Beyond A Strategy Marketing
marketing_action_system.jpg
Just Don’t Do It!
Are you completely satisfied with the current performance of you company?  Or, have you struggled to consistently meet your goals over time?  If you’re like most company owners, chances are you would like to see some level of improvement. The way the US market is reacting to world economic developments, your best bet is to start making money and sell globally, and do it in a cost-efficient way.  This way you minimize risk, diversify your efforts, and start to face reality that by 2020, 80% of your customers will be outside the US. 

In some industries, the trend is even faster growing.  Doesn’t it raise the question of how you are going to survive and thrive in the new economy?

The following is an explanation of seven important lessons on what we believe creates global success and what can lead to failure.  We are confident this will help you increase your chances of reaching your global expansion goals.

Mistake #1:    Underestimating the Time Horizon for Your Product/Services
Don’t put your plans at risk by budgeting for too short a time horizon.  One of the most unpleasant risks is running out of money, after so much work and time have been invested.  Be prepared for business to take much longer than you anticipate.  There is no set time one can predict and on plan on for things to happen.  Unless you build the necessary relationships, it can take a long time to establish the right network and channels of distribution.

Mistake #2:    Not Having Clear Objectives and a Roadmap
Don’t skip this critical step – you can significantly increase your chances of success by starting with researching the market and the competition, setting clear objectives, timelines, milestones and metrics.  Make sure you define and target the right market(s) for your product/service, and not only follow the crowds.  Also, choose the appropriate mode for entering a particular foreign country and/or region.  Not having a good roadmap can turn out to be very costly for your company.

Mistake #3:    Improperly Judging Risk
Understanding your exposure to risk – as well as time horizon and objectives – will help you better plan for success and make better strategic decisions.  When conducting transactions across borders, an international business must deal with government restrictions, and find ways to work within the limits imposed by specific governmental interventions in the international trade and investment system. 

Mistake #4:    Confusing Sales with Long Term Business Development
How you enter a market and generate your first sales can have a profound implication on just how successful you will be in the long run.

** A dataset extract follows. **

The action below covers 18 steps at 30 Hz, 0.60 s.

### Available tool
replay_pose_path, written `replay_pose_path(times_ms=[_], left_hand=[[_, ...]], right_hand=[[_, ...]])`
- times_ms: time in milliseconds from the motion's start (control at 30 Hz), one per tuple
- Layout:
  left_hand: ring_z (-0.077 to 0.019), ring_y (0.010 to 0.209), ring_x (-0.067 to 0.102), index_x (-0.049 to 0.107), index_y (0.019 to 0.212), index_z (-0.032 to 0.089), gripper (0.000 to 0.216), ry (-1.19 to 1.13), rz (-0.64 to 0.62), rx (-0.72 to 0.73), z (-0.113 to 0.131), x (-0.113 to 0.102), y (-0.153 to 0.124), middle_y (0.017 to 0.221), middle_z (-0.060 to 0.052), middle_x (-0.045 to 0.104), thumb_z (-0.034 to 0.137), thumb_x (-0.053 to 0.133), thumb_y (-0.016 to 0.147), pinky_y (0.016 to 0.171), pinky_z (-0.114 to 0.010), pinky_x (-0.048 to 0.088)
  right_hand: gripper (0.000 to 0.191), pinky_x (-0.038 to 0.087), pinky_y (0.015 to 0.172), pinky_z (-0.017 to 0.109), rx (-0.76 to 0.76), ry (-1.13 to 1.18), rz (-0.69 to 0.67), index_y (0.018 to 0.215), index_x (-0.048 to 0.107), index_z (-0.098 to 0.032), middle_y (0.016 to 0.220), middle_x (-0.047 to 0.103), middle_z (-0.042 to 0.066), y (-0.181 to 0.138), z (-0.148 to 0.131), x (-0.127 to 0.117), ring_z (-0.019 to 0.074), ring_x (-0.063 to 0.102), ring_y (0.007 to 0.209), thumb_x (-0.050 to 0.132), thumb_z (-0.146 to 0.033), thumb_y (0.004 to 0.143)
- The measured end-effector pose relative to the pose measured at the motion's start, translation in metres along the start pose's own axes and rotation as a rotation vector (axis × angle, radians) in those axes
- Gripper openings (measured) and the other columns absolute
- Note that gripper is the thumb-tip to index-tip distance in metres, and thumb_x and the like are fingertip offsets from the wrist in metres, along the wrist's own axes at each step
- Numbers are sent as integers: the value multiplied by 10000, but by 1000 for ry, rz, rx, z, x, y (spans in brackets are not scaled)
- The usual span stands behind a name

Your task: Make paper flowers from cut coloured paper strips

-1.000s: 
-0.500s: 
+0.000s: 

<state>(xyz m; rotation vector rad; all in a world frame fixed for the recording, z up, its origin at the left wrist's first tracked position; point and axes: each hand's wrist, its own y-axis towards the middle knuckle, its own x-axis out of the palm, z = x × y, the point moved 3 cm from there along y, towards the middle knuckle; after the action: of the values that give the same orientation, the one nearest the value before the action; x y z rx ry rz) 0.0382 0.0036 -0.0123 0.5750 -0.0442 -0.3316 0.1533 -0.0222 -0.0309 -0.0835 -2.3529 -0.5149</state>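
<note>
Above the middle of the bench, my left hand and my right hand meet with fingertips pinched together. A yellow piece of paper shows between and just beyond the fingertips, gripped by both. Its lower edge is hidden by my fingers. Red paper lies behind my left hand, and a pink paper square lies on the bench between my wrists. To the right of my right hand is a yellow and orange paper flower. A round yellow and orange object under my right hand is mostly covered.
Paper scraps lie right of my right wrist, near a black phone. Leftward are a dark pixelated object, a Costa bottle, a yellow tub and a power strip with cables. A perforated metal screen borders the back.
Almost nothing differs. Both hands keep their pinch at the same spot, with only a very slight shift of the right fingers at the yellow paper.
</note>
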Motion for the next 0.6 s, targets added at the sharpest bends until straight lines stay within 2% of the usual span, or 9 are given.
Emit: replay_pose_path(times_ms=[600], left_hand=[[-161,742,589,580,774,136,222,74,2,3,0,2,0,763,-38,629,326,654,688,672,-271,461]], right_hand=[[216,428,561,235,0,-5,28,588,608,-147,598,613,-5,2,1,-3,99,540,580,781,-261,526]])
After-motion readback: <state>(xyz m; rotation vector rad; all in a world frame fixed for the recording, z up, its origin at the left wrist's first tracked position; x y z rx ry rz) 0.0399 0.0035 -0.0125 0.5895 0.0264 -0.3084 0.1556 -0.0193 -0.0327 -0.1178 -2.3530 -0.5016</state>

Mistake #5:    Forgetting the Fundamental Importance of Cultural Differences
There is no one way of doing business, and the American way is definitely not the only way.  When venturing globally, one has to be sensitive to nuances in order to get the deal done.  Many business transactions were halted or terminated due to cultural misunderstandings, or to be a bit blunt, cultural ignorance.  Managers in an international business environment must not only be sensitive to cultural and language differences, but they must also adopt the appropriate policies and strategies for coping with them. 

Mistake #6:    Making Decisions Based Only on Widely Known Information
One size does not fit all.  One has to follow a strategy that fits their product/service, business objectives and corporate culture and then match it with the appropriate country and/or region.  Differences among countries require that an international business vary its practices by country.  Marketing a product in Venezuela may require a different approach from marketing the produce in Switzerland; managing US workers might require different skills than managing Egyptian workers.  Maintaining close relations with a particular level of government may be very important in Mexico and irrelevant in the UK.  If you disregard one component of this important triangle, you are sure to dramatically increase your chances for failure.

Mistake #7:    Being Overconfident in Your Global Expansion Skills
Seek professional advice to navigate the unknown and use other people’s experience to help you succeed and follow a smooth road.  A little humility goes a long way in combating the overconfidence error.  Remember that what got you to be successful in the US, in most cases won’t get you there.  At the most fundamental level, the differences arise from the simple fact that countries are different.  Countries differ in their cultures, political systems, economic systems, legal systems, and levels of economic development.  Many of these differences are very profound and enduring.